- [Task directions]:
Retype all of the lines below with no changes.

☆ ☆ ☆

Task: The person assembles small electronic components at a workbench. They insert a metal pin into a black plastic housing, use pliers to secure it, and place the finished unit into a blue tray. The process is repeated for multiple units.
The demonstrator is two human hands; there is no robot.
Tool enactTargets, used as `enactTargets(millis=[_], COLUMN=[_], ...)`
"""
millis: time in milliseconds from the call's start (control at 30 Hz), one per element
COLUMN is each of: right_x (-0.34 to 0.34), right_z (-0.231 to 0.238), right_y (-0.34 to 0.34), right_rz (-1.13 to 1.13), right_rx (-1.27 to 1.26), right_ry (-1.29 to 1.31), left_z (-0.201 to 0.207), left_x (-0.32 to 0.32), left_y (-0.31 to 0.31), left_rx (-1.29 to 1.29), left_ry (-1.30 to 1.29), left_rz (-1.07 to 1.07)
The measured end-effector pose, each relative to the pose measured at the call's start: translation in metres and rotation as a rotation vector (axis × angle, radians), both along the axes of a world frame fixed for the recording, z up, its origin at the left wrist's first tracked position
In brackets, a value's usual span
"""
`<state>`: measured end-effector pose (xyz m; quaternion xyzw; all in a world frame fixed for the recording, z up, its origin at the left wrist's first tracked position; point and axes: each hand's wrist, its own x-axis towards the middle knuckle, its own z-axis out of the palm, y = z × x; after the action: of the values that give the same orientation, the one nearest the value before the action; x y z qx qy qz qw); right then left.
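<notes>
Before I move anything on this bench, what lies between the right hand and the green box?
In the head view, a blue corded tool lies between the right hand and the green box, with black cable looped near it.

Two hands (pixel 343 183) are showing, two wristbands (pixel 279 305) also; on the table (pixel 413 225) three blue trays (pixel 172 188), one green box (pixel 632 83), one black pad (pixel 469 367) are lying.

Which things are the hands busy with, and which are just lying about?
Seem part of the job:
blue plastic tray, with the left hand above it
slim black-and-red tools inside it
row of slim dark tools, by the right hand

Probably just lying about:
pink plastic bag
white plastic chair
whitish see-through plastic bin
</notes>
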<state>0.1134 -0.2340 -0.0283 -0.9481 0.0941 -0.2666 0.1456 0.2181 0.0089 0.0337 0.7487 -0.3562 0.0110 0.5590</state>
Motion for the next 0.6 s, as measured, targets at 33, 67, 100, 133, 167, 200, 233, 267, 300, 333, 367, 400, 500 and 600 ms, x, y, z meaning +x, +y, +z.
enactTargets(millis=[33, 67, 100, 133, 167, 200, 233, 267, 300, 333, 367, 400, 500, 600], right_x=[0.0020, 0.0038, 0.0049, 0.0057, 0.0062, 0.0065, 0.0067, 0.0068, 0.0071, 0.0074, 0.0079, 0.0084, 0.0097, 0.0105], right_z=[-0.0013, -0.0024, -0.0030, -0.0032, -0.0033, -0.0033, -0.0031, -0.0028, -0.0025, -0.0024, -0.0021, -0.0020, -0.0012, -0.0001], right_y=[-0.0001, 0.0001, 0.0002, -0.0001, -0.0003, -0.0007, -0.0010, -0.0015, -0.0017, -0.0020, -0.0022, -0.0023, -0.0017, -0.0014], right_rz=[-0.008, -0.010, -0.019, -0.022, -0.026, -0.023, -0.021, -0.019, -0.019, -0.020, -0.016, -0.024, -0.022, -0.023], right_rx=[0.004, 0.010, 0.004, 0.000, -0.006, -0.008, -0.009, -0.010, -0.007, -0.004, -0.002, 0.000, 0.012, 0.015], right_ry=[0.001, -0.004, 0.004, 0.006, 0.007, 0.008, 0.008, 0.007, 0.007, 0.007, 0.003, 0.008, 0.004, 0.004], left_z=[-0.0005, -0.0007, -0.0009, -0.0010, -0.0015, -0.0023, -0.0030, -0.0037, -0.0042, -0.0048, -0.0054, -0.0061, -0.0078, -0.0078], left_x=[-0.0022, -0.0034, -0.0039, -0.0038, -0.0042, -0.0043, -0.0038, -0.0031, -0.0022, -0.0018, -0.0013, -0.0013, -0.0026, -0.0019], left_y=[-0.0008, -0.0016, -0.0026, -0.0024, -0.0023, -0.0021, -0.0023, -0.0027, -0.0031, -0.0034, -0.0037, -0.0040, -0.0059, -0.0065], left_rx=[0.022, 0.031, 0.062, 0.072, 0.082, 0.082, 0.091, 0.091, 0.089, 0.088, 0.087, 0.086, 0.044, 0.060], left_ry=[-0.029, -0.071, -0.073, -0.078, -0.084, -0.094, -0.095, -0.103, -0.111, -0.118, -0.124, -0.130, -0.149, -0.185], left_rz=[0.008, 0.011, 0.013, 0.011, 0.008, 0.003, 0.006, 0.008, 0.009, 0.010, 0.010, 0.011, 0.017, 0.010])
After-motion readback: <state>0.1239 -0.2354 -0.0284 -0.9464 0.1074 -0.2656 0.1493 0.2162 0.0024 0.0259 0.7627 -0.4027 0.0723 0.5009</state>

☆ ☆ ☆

- [Answer to the problem]:
Task: The person assembles small electronic components at a workbench. They insert a metal pin into a black plastic housing, use pliers to secure it, and place the finished unit into a blue tray. The process is repeated for multiple units.
The demonstrator is two human hands; there is no robot.
Tool enactTargets, used as `enactTargets(millis=[_], COLUMN=[_], ...)`
"""
millis: time in milliseconds from the call's start (control at 30 Hz), one per element
COLUMN is each of: right_x (-0.34 to 0.34), right_z (-0.231 to 0.238), right_y (-0.34 to 0.34), right_rz (-1.13 to 1.13), right_rx (-1.27 to 1.26), right_ry (-1.29 to 1.31), left_z (-0.201 to 0.207), left_x (-0.32 to 0.32), left_y (-0.31 to 0.31), left_rx (-1.29 to 1.29), left_ry (-1.30 to 1.29), left_rz (-1.07 to 1.07)
The measured end-effector pose, each relative to the pose measured at the call's start: translation in metres and rotation as a rotation vector (axis × angle, radians), both along the axes of a world frame fixed for the recording, z up, its origin at the left wrist's first tracked position
In brackets, a value's usual span
"""
`<state>`: measured end-effector pose (xyz m; quaternion xyzw; all in a world frame fixed for the recording, z up, its origin at the left wrist's first tracked position; point and axes: each hand's wrist, its own x-axis towards the middle knuckle, its own z-axis out of the palm, y = z × x; after the action: of the values that give the same orientation, the one nearest the value before the action; x y z qx qy qz qw); right then left.
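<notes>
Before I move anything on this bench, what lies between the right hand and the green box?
In the head view, a blue corded tool lies between the right hand and the green box, with black cable looped near it.

Two hands (pixel 343 183) are showing, two wristbands (pixel 279 305) also; on the table (pixel 413 225) three blue trays (pixel 172 188), one green box (pixel 632 83), one black pad (pixel 469 367) are lying.

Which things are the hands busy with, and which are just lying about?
Seem part of the job:
blue plastic tray, with the left hand above it
slim black-and-red tools inside it
row of slim dark tools, by the right hand

Probably just lying about:
pink plastic bag
white plastic chair
whitish see-through plastic bin
</notes>
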<state>0.1134 -0.2340 -0.0283 -0.9481 0.0941 -0.2666 0.1456 0.2181 0.0089 0.0337 0.7487 -0.3562 0.0110 0.5590</state>
Motion for the next 0.6 s, as measured, targets at 33, 67, 100, 133, 167, 200, 233, 267, 300, 333, 367, 400, 500 and 600 ms, x, y, z meaning +x, +y, +z.
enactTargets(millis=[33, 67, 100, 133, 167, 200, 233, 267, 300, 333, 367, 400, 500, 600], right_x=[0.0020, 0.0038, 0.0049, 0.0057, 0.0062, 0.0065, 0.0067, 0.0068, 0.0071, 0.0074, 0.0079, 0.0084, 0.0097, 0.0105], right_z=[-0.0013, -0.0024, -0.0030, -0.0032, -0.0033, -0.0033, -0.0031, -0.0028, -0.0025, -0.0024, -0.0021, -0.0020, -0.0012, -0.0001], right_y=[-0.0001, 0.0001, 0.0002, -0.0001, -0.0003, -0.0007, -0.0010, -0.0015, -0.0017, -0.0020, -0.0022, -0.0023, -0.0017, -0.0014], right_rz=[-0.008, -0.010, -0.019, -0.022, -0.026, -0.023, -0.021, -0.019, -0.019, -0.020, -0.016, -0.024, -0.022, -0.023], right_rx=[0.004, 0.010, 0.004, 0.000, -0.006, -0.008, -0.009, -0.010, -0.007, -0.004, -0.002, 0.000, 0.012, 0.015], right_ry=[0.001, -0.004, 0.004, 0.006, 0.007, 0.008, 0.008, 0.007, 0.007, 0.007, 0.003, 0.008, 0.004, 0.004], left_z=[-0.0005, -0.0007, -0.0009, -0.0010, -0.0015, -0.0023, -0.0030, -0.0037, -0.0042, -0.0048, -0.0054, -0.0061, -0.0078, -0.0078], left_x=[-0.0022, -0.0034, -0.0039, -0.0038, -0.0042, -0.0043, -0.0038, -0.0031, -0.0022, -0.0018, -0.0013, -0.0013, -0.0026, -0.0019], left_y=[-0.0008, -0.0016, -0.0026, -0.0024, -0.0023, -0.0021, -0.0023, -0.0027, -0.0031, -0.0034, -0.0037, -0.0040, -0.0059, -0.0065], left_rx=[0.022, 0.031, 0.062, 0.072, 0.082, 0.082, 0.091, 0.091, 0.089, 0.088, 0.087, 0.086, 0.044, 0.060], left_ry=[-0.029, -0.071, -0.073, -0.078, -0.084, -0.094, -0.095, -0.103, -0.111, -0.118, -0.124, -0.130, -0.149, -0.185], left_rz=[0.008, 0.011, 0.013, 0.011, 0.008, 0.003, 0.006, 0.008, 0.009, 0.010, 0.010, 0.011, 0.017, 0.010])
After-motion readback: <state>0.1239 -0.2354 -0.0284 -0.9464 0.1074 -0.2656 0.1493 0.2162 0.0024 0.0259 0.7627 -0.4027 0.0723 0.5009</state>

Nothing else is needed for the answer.